Normalement, la période de pointe pour les visites de logements se situe dans les mois de mars et avril, précisément au moment où tout le Québec a été mis sur pause pour combattre la pandémie.

« Plusieurs ménages n’ont pas accès à l’internet, à des téléphones intelligents, pour faire des visites virtuelles. Et les visites virtuelles ont leurs limites, on ne voit pas les moisissures dans les visites virtuelles », explique Mme Laflamme.

Les locataires n’ayant pas pu effectuer de recherche fructueuse de manière virtuelle vont ainsi devoir se contenter des restes du marché, c’est-à-dire des unités au coût très élevé ou des unités en piètres états, voire insalubres.

De plus, le moratoire sur les évictions, imposé par Québec durant la pandémie, pourrait venir ajouter une pression supplémentaire sur la crise s’il était levé cet été.

Un stress lourd à porter

Pour toutes ces personnes qui voient arriver le 1er juillet à grands pas en craignant de se retrouver à la rue, le stress devient de plus en plus lourd à porter.

C’est le cas de Lynda Belkhir, qui vit avec son mari et ses deux enfants dans un 5 1/2 dans le secteur de La Petite-Patrie, à Montréal. La famille avait choisi ce logement parce que le propriétaire avait accepté de s’engager à long terme, ce qui allait permettre aux enfants de grandir avec leurs amis et de ne pas changer d’école.

Malheureusement, ils ont reçu un avis de reprise du logement en décembre. La famille a contesté la reprise devant la Régie du logement, mais a reçu une décision défavorable. Pour compliquer les choses, l’audience a eu lieu en mars, mais la régie n’a rendu sa décision que le 5 juin ne donnant même pas un mois à Mme Belkhir et aux siens pour libérer leur logement.

« C’est le propriétaire qui a demandé à la régie de nous laisser jusqu’au 7 juillet parce que ça lui coûterait moins cher de payer les déménageurs que le 1er juillet », affirme la femme dont les enfants sont âgés de 4 et 6 ans.

Nancy Bertrand, qui vit avec sa mère et sa nièce dans un 5 1/2 de Mercier—Hochelaga—Maisonneuve, à Montréal, la situation est tout aussi angoissante. Les trois femmes ont été confrontées à une demande de reprise de logement par le propriétaire et ont rapidement accepté la proposition de compensation avant de bien connaître leurs droits.
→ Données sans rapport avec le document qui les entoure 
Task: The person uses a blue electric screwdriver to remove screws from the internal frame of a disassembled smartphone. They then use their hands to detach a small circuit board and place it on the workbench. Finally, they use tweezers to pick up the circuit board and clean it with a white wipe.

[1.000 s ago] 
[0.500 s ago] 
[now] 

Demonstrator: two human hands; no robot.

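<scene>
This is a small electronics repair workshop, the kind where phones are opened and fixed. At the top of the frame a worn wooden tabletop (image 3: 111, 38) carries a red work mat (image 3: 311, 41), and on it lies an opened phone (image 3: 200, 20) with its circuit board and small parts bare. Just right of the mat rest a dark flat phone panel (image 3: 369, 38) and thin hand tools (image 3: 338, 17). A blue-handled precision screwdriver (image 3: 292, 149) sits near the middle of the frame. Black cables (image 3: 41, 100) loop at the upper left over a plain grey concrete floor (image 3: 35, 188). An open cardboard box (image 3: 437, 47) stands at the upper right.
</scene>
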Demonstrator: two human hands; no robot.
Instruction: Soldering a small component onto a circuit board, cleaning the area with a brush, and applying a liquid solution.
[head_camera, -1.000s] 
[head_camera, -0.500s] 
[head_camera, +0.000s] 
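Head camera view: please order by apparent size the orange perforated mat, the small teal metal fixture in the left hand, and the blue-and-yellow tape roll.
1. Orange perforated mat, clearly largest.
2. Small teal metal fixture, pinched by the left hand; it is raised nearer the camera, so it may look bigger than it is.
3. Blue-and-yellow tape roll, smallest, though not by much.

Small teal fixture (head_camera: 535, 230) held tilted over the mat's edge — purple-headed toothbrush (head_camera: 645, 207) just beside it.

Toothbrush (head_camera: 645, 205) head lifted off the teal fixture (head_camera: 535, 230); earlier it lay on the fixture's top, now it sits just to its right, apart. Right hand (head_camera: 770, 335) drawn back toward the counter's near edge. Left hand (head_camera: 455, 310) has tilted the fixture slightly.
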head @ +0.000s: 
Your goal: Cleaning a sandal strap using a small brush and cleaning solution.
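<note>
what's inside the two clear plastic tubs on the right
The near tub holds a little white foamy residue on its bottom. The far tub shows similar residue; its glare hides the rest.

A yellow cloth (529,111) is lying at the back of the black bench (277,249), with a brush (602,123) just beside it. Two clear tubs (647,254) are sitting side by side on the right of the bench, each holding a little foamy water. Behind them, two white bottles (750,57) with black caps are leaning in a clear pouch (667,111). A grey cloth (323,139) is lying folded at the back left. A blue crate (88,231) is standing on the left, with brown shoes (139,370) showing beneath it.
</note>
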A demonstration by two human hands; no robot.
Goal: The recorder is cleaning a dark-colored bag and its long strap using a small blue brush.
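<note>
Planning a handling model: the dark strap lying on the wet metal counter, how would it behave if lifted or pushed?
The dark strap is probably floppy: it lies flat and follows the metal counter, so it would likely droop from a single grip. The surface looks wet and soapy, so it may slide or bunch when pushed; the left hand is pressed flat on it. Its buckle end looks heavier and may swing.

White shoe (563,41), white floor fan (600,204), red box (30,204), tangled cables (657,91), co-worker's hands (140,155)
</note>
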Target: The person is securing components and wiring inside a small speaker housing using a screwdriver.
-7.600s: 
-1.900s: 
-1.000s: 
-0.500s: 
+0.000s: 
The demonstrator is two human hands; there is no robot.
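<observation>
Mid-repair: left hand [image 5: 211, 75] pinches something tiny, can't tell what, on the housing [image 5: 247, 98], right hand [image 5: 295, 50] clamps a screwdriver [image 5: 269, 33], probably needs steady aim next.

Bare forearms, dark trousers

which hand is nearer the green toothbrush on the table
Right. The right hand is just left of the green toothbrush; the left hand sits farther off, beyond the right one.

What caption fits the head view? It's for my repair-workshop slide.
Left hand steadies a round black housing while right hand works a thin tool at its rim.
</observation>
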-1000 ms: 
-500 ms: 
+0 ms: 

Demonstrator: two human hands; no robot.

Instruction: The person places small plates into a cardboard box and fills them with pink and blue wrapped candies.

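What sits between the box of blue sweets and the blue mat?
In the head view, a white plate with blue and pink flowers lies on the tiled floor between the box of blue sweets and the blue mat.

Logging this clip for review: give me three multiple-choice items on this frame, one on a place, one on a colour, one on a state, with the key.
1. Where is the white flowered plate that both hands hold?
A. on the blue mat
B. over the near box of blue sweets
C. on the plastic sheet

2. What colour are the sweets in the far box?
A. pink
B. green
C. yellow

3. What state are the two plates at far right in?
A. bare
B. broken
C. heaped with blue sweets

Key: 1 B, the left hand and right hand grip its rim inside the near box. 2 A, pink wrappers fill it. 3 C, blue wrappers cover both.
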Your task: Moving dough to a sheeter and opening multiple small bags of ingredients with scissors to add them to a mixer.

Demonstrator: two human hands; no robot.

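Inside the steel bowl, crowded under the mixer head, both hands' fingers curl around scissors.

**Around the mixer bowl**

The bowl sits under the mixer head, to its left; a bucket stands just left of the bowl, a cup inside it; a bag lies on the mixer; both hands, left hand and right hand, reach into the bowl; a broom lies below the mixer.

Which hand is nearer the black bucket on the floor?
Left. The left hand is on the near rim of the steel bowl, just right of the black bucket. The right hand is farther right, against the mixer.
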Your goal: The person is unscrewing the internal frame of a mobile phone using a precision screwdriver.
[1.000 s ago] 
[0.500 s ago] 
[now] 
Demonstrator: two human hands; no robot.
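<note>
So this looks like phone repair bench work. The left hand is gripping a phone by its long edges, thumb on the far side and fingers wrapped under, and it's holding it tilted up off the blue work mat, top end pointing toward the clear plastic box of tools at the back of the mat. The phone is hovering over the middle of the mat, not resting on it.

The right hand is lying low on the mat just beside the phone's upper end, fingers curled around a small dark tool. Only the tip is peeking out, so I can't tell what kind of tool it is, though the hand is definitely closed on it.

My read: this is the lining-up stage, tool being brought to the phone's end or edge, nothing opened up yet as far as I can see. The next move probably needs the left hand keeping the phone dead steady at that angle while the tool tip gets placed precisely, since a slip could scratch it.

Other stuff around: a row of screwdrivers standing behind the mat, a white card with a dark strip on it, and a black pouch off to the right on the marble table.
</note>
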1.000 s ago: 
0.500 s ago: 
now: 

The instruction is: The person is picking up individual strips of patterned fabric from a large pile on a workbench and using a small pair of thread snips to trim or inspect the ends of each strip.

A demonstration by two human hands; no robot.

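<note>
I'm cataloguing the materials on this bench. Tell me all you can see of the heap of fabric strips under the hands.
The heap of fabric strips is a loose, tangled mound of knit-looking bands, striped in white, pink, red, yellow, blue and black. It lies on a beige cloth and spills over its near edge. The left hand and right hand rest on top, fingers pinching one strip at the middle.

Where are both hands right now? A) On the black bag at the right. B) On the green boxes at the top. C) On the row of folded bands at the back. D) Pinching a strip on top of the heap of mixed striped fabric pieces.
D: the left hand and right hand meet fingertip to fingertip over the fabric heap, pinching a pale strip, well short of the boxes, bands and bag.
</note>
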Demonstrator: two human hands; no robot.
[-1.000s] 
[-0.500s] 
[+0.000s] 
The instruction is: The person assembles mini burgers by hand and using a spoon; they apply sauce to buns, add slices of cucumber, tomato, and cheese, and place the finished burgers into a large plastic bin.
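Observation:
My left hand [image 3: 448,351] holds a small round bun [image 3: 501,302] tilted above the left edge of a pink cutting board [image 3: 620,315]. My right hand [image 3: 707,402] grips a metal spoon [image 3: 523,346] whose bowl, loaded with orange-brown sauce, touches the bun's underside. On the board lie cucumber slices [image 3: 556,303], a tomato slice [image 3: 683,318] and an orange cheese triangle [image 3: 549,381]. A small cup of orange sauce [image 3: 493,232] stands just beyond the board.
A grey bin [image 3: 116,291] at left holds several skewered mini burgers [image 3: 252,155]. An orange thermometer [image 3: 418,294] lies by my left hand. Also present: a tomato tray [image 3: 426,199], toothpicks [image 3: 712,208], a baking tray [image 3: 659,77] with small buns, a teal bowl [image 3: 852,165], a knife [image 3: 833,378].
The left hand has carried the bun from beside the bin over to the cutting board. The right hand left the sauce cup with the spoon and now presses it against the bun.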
Comme l’aînée du trio est âgée de plus de 70 ans, le propriétaire n’aurait pas eu le droit de les évincer selon les règles de la Régie du logement.

Nancy Bertrand a fait appel au soutien de la Ville de Montréal et a été acceptée sur la liste d’attente pour un logement subventionné (HLM), mais le ménage se retrouve tout au bas de la liste qui compte des centaines de noms.

« Je regarde Kijiji, Marketplace, le service de référence de la Ville de Montréal, il y a des logements dans notre fourchette de prix, mais c’est difficile parce que soit les propriétaires n’acceptent pas les chats ou ils n’acceptent pas que ma mère fume », explique Mme Bertrand.

Semaine de mobilisation

Afin de sensibiliser la population et les élus à la gravité de la crise du logement que traverse le Québec, le FRAPRU et plusieurs organismes partenaires vont tenir une semaine de mobilisation.

Le premier évènement est prévu ce samedi à Montréal, dans le secteur de Parc-Extension. Une caravane de vélos et de voitures va parcourir le quartier dans un tintamarre visant à faire entendre la cause.

D’autres activités sont prévues au cours de la semaine dans la métropole, mais aussi à Québec, à Rimouski, à Longueuil et à Sherbrooke. Le tout va culminer par un rassemblement devant les bureaux de la Coalition avenir Québec jeudi matin.